SOMETHING VAGUELY BULLYING ABOUT THIS: Back when Take That released How Deep Is Your Love, some commentators suggested that the band were issuing a direct challenge to their fanbase: do you care enough about us to make it worth or while continuing? (A song with the chorus 'buy this, or the tubby one will become Britain's most tedious superstar' might have been a more effective single.) Westlife, though, aren't trusting their constituency to be able to work out such a subtle message, and are just coming out and saying it: Buy the new single, or we'll split up. Surely the first band to use the threat of group-suicide as a marketing tool; although we quite like the idea of Ronan Keating trying to flog his next one by appearing sat in a half-lit room with three bumper boxes of Anadin and a bottle of the Famous Grouse, muttering "Prove you love me... go on, prove it."

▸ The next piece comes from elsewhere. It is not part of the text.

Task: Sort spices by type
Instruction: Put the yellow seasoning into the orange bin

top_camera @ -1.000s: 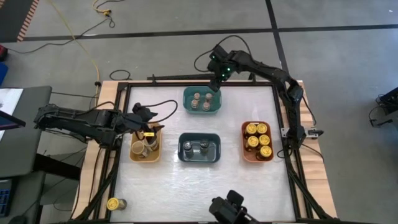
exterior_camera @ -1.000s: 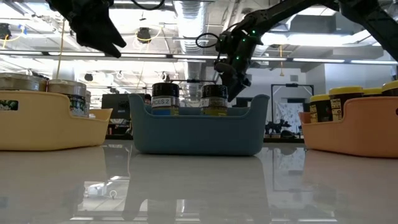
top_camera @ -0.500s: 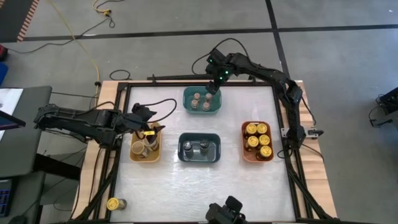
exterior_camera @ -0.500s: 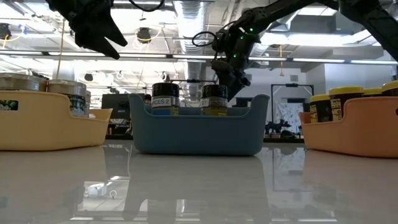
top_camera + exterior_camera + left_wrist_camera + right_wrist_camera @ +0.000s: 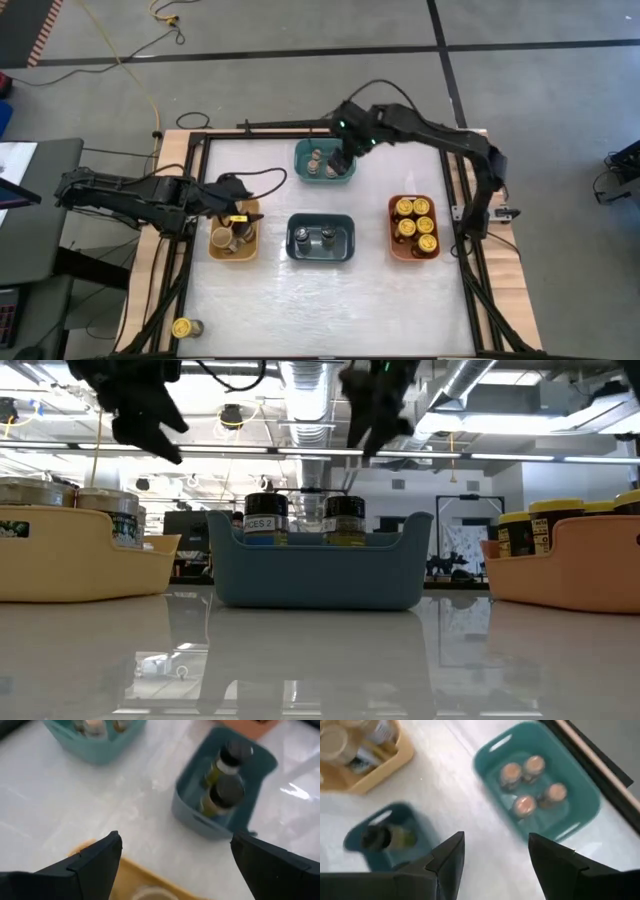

The curious thing, though, is we'd been lead to believe that the largest consumers of Westlife singles were their manager's carboot (incidently, we never did hear back from the Chart people when we asked them if they'd be investigating the claim in that Louis Walsh biography that he was driving round with a trunk full of Westlife singles).

In half-related news, like Dennis and Sharon: Marillion are encouraging their fans to buy three copies of the new single in a bid to get it to number one. C'mon, guys, you don't have to sell many to get to number one, but it's a bit hopeful thinking twenty-one copies is going to do it. Expect to see large-ish piles of the new Marillion single down your local Oxfam Shop next Monday morning.